Task item –
Line by line, please look for the word "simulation" in the following records, then copy each line you find it in.

==================================================

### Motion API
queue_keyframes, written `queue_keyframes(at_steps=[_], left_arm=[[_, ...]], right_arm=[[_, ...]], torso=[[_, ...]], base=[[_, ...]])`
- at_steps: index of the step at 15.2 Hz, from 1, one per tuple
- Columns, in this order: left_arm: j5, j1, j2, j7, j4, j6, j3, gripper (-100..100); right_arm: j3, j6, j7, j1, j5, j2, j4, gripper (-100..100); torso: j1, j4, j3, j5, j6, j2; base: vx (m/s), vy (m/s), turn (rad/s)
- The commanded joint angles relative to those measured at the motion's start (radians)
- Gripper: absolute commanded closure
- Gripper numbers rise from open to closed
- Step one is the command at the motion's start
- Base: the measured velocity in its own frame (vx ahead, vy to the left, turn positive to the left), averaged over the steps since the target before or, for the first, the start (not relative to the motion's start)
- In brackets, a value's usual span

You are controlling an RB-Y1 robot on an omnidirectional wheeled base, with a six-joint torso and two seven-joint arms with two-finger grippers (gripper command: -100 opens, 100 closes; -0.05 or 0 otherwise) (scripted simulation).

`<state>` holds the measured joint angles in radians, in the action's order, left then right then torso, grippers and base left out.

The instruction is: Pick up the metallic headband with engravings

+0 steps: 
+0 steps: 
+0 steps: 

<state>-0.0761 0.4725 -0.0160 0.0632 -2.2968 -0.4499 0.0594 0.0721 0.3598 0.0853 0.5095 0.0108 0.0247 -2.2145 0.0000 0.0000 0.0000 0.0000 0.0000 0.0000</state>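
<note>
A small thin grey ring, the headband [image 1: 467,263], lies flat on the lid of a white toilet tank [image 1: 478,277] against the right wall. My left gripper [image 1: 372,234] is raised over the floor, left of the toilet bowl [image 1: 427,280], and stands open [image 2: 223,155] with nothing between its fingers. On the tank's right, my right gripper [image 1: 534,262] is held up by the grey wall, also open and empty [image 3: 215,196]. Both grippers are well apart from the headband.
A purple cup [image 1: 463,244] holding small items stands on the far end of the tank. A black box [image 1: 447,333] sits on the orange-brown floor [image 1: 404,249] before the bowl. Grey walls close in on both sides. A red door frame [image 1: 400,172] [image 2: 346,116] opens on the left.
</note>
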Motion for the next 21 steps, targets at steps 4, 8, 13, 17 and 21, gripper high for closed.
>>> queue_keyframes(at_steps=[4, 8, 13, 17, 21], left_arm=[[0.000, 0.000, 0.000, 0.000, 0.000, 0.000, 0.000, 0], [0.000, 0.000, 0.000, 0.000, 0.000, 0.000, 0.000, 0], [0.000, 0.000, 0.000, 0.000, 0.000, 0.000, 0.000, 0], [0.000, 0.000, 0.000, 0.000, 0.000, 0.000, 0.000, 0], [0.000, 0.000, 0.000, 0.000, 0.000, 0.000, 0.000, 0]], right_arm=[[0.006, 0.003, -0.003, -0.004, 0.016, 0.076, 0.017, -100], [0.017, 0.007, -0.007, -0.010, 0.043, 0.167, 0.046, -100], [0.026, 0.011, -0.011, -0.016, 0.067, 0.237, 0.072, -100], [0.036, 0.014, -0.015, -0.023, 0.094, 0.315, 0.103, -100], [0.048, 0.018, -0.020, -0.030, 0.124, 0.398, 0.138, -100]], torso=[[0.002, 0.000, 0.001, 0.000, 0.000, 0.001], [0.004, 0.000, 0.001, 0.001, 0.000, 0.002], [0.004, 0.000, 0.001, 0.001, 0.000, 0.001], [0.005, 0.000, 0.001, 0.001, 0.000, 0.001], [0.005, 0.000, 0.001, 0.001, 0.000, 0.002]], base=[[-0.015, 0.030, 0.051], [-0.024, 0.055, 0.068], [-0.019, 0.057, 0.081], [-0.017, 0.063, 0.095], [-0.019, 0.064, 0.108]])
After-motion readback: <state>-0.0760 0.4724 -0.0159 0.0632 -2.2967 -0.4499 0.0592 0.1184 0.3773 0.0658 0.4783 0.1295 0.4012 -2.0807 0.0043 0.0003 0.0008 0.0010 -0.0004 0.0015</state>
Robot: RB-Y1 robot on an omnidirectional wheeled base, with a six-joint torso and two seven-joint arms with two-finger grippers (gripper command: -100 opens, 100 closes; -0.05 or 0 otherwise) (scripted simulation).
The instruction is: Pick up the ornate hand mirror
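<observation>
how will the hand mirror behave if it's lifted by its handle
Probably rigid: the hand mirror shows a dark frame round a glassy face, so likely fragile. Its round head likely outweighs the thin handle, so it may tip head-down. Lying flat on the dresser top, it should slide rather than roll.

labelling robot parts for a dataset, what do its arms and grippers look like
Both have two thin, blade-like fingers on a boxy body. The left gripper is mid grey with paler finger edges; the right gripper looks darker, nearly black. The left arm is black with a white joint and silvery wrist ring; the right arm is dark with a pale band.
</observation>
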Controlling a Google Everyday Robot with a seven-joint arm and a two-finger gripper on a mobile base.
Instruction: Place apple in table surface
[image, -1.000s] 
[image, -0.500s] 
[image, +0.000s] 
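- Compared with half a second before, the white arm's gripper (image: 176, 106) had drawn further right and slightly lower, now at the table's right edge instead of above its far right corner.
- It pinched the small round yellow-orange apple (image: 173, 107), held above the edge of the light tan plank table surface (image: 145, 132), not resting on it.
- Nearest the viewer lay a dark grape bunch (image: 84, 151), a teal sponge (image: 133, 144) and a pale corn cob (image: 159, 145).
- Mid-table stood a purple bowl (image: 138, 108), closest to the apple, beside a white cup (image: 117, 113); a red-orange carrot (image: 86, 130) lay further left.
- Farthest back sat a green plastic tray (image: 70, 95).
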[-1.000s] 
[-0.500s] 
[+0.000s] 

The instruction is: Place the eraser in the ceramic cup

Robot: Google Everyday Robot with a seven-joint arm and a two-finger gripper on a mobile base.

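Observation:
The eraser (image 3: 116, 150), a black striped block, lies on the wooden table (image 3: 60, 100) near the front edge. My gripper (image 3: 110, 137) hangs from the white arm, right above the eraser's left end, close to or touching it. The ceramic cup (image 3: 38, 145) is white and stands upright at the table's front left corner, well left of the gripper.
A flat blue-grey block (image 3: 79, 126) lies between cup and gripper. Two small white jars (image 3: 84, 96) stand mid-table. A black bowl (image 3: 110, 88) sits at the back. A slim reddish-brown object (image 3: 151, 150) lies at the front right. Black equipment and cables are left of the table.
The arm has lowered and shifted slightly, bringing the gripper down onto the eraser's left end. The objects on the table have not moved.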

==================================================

Reply to the exercise –
You are controlling an RB-Y1 robot on an omnidirectional wheeled base, with a six-joint torso and two seven-joint arms with two-finger grippers (gripper command: -100 opens, 100 closes; -0.05 or 0 otherwise) (scripted simulation).
Robot: RB-Y1 robot on an omnidirectional wheeled base, with a six-joint torso and two seven-joint arms with two-finger grippers (gripper command: -100 opens, 100 closes; -0.05 or 0 otherwise) (scripted simulation).

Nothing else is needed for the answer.